Configuring external data source for Elastic MapReduce

Asked 29/8, 2012 at 12:0 Answered 24/6, 2013 at 5:46

We want to use Amazon Elastic MapReduce on top of our current DB (we are using Cassandra on EC2). Looking at the Amazon EMR FAQ, it should be possible: Amazon EMR FAQ: Q: Can I load my data from the internet or somewhere other than Amazon S3?

However, when creating a new job flow, we can only configure a S3 bucket as input data origin.

Any ideas/samples on how to do this?

Thanks!

P.S.: I've seen this question How to use external data with Elastic MapReduce but the answers do not really explain how to do it/configure it, simply that it is possible.

Lorenzoloresz answered 29/8, 2012 at 12:0 Comment(0)

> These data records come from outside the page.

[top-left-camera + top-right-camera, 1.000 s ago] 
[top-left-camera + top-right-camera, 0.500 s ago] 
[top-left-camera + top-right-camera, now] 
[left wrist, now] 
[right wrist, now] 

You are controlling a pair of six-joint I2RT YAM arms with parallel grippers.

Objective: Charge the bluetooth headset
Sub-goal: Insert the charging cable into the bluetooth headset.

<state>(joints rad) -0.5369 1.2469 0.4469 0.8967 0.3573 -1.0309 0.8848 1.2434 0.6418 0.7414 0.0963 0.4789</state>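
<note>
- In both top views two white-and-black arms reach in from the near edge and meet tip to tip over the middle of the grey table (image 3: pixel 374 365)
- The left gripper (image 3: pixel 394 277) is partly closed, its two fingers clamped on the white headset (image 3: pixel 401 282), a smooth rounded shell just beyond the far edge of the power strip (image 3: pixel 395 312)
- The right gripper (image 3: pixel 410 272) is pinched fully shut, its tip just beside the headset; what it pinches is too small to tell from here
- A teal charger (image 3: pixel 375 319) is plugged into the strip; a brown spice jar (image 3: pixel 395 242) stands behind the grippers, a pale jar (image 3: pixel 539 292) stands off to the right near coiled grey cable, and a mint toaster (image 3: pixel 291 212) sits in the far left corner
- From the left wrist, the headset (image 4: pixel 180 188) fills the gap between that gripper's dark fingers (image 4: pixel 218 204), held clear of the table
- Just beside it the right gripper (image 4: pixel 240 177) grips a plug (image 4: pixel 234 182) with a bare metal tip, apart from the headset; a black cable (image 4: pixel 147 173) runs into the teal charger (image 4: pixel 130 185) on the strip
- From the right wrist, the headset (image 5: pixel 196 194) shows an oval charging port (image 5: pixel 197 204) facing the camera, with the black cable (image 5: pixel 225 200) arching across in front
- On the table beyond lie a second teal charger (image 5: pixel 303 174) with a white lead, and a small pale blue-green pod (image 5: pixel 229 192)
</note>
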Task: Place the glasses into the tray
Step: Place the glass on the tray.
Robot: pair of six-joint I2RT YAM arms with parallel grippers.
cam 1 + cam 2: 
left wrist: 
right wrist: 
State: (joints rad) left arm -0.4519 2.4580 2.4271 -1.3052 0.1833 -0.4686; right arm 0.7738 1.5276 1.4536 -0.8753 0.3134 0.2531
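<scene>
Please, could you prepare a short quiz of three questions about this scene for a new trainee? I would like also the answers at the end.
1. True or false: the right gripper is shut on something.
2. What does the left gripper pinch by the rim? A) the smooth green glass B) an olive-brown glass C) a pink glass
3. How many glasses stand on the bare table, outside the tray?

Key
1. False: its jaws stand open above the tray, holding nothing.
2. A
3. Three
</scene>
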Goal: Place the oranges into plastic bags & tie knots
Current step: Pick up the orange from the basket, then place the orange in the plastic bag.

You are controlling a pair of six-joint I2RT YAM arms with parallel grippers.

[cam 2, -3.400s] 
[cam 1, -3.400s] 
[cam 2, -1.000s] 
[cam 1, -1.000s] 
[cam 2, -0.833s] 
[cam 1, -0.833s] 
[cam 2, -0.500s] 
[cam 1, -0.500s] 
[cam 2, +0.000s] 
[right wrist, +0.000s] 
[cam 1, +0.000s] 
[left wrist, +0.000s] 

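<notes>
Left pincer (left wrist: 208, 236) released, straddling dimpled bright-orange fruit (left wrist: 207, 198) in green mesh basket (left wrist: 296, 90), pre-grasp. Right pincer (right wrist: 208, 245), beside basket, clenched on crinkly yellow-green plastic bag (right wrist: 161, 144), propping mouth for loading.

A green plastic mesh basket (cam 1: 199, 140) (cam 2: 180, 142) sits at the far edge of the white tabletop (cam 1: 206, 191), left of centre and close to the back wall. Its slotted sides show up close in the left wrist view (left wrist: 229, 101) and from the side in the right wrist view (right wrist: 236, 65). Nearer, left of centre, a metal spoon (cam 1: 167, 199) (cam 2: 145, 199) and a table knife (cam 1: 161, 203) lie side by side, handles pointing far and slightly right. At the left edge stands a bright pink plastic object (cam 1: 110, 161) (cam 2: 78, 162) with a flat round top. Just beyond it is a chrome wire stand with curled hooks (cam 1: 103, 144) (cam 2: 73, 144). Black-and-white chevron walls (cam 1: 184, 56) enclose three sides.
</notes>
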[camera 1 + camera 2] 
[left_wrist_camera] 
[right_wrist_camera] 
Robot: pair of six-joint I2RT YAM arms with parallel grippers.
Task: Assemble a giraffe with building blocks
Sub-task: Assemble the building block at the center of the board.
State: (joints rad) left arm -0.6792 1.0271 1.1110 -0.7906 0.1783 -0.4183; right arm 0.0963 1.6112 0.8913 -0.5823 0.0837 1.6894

How are you processing the data? EMR is just managed hadoop. You still need to write a process of some sort.

If you are writing a Hadoop Mapreduce job, then you are writing java and you can use Cassandra apis to access it.

If you are wanting to use something like hive, you will need to write a Hive storage handler to use data backed by Cassandra.

Allusion answered 24/6, 2013 at 5:46 Comment(0)

Try using scp to copy files to your EMR instance:

    my-desktop-box$ scp mylocaldatafile my-emr-node:/path/to/local/file

(or use ftp, or wget, or curl, or anything else you want)

then log into your EMR instance with ssh and load it into hadoop:

    my-desktop-box$ ssh my-emr-node
    my-emr-node$ hadoop fs -put /path/to/local/file /path/in/hdfs/file

Handbreadth answered 27/3, 2013 at 5:53 Comment(0)